Jesus taught his followers in Matthew 25 to consider all the things they did or did not do for the "least of these" as things they did or did not do for him. The message was clear: every time you serve and love the poor, the broken, the marginalized, the sick, the weary, the widow, the stranger, the orphan, etc., you serve and love Jesus. Every time you ignore their needs or fail to love them, you ignore and fail to love Jesus. Or perhaps, the message could be said like this: every time you stay in your own plush bed while making the needy sleep on the cold, hard ground in a small tent, you are really letting Jesus sleep in your tent instead of giving him the best of what you have.

I guess I have made some progress from where I once was and I suppose I can be proud of the fact that I have been able to help my friend in the small ways that I have. After last week, though, I also know that I have a long way to go if I truly am to love the world in the way of Jesus.

Here's the kicker: my friend planned on staying in the tent a couple of nights, until he knew for sure that he could get into the shelter. My wife and I planned on trying to find a way to get him and his woman-friend into our house so they wouldn't be so cold the next night, but I never heard from either of them. Finally, I gave him a call to see if he and his companion needed a place to stay. He said they were going to sleep in a local parking garage instead of our tent because his friend had been a bit uncomfortable with us and the arrangements we provided. I guess I didn't just let Jesus sleep in my tent. I also let him sleep in a parking garage. I hate to think what other things I have done to Jesus in my inability to give up my own needs, comforts, and desires.

May God grants us all the power of his Holy Spirit so that we might truly provide for those in need, even if it costs us a good night's sleep.

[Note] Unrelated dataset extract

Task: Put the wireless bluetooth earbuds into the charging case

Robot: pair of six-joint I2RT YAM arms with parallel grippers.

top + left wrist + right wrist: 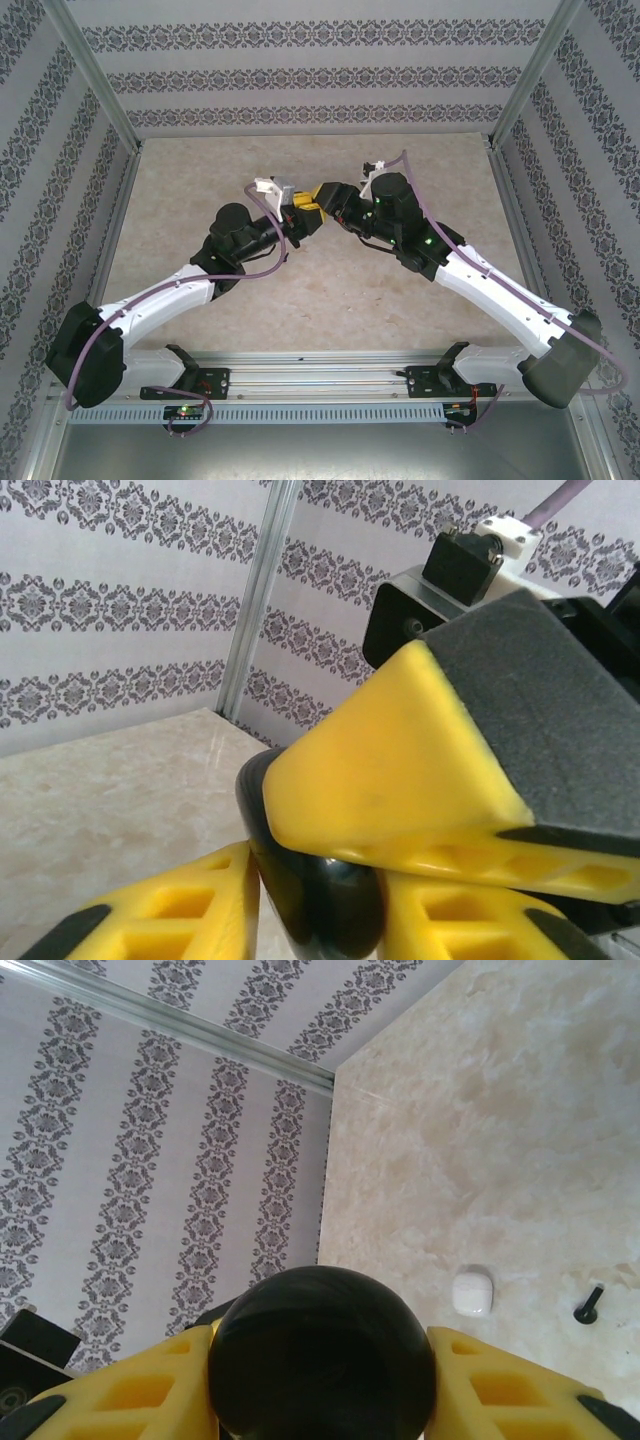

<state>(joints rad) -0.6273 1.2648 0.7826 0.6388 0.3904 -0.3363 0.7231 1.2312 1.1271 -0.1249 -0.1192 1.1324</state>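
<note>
A glossy black rounded thing [320, 1345] sits between the yellow fingers of my right gripper [322, 1400], which is shut on it above the table. My left gripper [318, 920] meets it from the other side, and its two yellow fingers press the same black thing [330, 890]. One right finger [400, 750] lies across the left wrist view. From above, both grippers [300, 212] [326, 196] touch at mid-table. The white charging case [472, 1293] lies closed on the table, apart from both grippers. The earbuds are out of view.
A tiny black stemmed piece [589, 1305] lies on the marbled table [200, 180] just right of the white case. Patterned walls and aluminium posts [100, 80] close in the table on three sides. The arm bases sit on a rail [320, 385] at the near edge.
</note>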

Monday, September 26, 2011

Celebrating the Gospel over Eggs and Bacon

Andrea and I have been dreaming about hosting a worship gathering in our home for some time now. The gathering we envision is a bit different than we have experienced previously and may be different than what you are used to as well. Right now, we're planning on doing this once a month.

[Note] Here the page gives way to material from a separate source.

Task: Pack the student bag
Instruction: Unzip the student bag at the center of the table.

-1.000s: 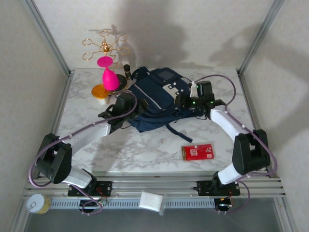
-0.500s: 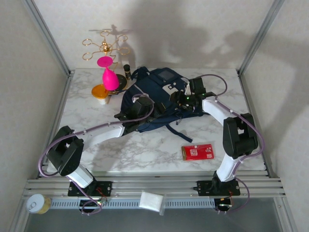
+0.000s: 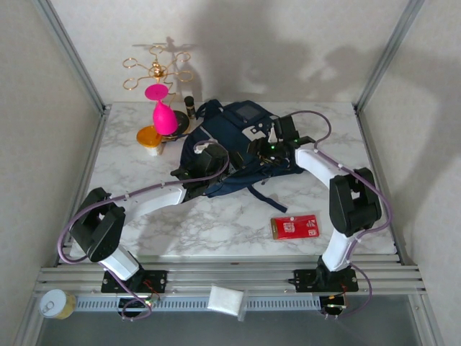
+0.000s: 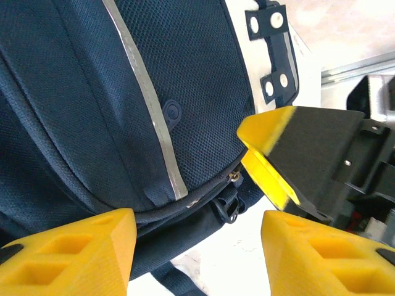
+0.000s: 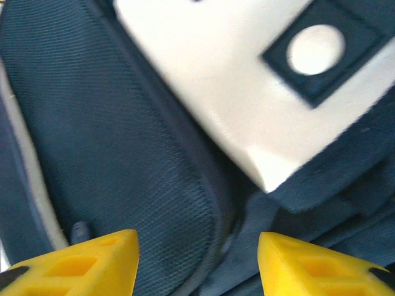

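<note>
- the student bag (image 3: 230, 140) is lying flat on the marble table (image 3: 216, 223), toward 12 o'clock from the table's middle, grey square panel at its far end, dark straps trailing off the near edge toward 6 o'clock
- left gripper (image 4: 195, 237) comes at the bag from roughly 8 o'clock and hangs over the near-left part of it; the yellow fingers stand well apart with nothing between them, just navy mesh and a sliver of table showing through the gap
- right gripper (image 5: 196, 253) reaches in from about 3 o'clock and sits right over the white patch (image 5: 247, 92); its fingers are spread too and I can't see any fabric pinched between them; whether the tips touch the cloth, can't tell, that view is pretty blurry
- in the left wrist view, one yellow-edged finger (image 4: 271, 132) of the right gripper sits just beside the zip pull (image 4: 234, 177), at about 1 o'clock from it
- a light stripe (image 4: 148, 105) runs down the mesh and ends near that same zip line
- red packet (image 3: 295, 226) lies flat at about 5 o'clock from the bag, well apart from it
- off at 10 o'clock from the bag there's a cluster: pink goblet-shaped thing (image 3: 163, 114), orange-lidded tub (image 3: 149, 137), small dark bottle (image 3: 189, 106), with a gold wire stand (image 3: 153, 69) behind them
</note>
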Available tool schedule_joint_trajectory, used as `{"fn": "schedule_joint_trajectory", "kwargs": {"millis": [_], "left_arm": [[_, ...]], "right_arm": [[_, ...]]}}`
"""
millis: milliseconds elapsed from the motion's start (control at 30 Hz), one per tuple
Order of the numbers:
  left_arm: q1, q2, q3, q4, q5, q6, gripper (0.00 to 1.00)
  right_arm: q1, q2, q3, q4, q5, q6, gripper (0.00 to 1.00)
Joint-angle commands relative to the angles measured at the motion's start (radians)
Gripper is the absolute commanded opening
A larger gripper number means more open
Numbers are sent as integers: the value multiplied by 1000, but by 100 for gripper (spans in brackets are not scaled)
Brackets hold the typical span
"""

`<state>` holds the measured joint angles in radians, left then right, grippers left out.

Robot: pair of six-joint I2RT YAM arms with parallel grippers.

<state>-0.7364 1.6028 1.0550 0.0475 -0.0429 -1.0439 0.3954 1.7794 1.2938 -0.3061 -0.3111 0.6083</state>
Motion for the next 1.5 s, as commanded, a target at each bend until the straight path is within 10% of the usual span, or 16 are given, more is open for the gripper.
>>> {"fn": "schedule_joint_trajectory", "kwargs": {"millis": [0, 400, 767, 1467], "left_arm": [[-3, 11, 14, -23, -38, 2, 55], [-8, -11, -9, -46, -45, -17, 56], [-68, -73, 6, -192, -150, -94, 60], [-171, -36, 196, -541, -289, -226, 46]], "right_arm": [[9, -30, -12, 27, 28, 57, 50], [11, 54, 4, 100, -2, 97, 41], [12, -70, -79, 248, -150, 262, 1], [82, -284, -365, 646, -223, 681, 0]]}}
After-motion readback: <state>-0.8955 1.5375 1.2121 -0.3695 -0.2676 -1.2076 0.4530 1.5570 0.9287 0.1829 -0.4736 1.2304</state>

We are hoping some friends will join us on Sunday at 10:30 for a potluck breakfast and a time of gathering together to celebrate who God is, what he has done, and what he has promised to be and do in the future. We will enjoy great food, experience community around the breakfast table, read from the Scriptures, share from our thoughts and experiences, discern the leading of the Holy Spirit and offer our praises to God as we celebrate the Gospel (Eucharist, Communion, whatever you want to call it!).


I have a vision to see this gathering be a celebration much like the gatherings of families across the world for holidays. Andrea and I are going to try to cultivate a celebratory atmosphere that will encourage people to be excited about who God is and what he is doing. While I do have visions in my head for how this might look, I'm really trying to leave it open to what God wants to do with this and open to the uniqueness and creativity of those who choose to participate.



[If you live in the area and want to come, please do so! Bring a bible, a breakfast dish to share, and a celebratory attitude as we party together because of the Good News of God through Jesus Christ!
For those of you who are CCCHers, we selected 10:30 as the time so you could still go to the 9:00 a.m. worship service at CCCH if you want.]